#### Required work:
The lines from the start of the records below through the line containing "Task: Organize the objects" are to be copied exactly, both ends included, with nothing added.

#### Provided data:
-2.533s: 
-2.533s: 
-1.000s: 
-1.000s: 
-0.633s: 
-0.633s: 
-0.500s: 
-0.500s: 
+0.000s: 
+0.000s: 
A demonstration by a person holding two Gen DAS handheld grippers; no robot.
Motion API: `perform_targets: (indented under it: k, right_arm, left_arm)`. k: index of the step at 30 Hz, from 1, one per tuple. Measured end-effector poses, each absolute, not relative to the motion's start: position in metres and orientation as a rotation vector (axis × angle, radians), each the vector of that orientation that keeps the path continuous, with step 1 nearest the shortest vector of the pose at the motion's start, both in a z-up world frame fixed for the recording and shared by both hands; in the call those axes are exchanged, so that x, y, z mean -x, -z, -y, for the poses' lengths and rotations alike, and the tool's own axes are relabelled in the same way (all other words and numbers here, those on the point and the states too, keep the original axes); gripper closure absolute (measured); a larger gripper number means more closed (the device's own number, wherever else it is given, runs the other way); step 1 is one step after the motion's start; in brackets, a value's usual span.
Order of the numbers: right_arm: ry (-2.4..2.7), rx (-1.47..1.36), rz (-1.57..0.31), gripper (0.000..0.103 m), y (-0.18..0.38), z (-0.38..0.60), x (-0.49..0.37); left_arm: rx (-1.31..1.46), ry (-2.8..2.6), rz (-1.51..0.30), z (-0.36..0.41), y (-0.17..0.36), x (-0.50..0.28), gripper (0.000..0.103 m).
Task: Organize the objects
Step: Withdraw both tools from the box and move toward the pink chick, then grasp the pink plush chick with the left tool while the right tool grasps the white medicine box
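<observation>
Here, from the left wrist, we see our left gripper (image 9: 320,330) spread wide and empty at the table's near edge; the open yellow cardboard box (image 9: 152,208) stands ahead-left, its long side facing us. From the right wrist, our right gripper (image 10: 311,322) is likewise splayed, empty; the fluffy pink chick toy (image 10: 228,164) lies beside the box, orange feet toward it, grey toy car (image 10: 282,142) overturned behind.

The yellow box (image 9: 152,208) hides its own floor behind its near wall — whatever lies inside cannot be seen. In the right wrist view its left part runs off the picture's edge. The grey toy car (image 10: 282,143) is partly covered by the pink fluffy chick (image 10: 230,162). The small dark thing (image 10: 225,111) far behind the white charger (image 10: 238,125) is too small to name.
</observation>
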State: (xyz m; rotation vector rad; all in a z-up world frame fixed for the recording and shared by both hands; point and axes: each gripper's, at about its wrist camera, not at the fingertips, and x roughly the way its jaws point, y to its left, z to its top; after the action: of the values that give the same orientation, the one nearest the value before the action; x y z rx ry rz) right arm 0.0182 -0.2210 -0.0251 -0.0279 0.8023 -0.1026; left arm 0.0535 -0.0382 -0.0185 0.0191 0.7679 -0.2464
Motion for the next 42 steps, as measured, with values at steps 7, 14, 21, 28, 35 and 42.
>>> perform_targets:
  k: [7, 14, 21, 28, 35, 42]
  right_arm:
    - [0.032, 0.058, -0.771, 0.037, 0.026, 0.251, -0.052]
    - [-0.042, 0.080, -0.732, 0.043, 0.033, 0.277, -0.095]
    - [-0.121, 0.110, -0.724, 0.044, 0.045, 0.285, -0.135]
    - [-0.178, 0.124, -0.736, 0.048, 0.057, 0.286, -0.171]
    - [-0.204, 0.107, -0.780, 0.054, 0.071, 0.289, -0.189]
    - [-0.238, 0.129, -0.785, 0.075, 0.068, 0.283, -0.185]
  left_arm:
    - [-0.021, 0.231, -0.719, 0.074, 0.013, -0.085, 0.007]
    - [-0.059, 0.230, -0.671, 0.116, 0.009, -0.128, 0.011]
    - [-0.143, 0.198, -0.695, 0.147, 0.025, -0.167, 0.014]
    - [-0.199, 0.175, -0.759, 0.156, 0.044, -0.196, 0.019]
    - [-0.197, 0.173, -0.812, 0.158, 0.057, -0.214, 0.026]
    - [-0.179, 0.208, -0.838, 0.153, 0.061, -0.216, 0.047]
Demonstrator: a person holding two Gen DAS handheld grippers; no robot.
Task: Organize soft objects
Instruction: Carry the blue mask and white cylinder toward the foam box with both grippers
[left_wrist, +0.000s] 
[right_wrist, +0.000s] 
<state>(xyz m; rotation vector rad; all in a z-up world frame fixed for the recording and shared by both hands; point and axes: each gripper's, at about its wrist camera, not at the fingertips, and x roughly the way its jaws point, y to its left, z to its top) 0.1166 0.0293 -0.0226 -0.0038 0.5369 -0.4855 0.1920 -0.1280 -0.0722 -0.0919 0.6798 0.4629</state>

#### Expected answer:
-2.533s: 
-2.533s: 
-1.000s: 
-1.000s: 
-0.633s: 
-0.633s: 
-0.500s: 
-0.500s: 
+0.000s: 
+0.000s: 
A demonstration by a person holding two Gen DAS handheld grippers; no robot.
Motion API: `perform_targets: (indented under it: k, right_arm, left_arm)`. k: index of the step at 30 Hz, from 1, one per tuple. Measured end-effector poses, each absolute, not relative to the motion's start: position in metres and orientation as a rotation vector (axis × angle, radians), each the vector of that orientation that keeps the path continuous, with step 1 nearest the shortest vector of the pose at the motion's start, both in a z-up world frame fixed for the recording and shared by both hands; in the call those axes are exchanged, so that x, y, z mean -x, -z, -y, for the poses' lengths and rotations alike, and the tool's own axes are relabelled in the same way (all other words and numbers here, those on the point and the states too, keep the original axes); gripper closure absolute (measured); a larger gripper number means more closed (the device's own number, wherever else it is given, runs the other way); step 1 is one step after the motion's start; in brackets, a value's usual span.
Order of the numbers: right_arm: ry (-2.4..2.7), rx (-1.47..1.36), rz (-1.57..0.31), gripper (0.000..0.103 m), y (-0.18..0.38), z (-0.38..0.60), x (-0.49..0.37); left_arm: rx (-1.31..1.46), ry (-2.8..2.6), rz (-1.51..0.30), z (-0.36..0.41), y (-0.17..0.36), x (-0.50..0.28), gripper (0.000..0.103 m).
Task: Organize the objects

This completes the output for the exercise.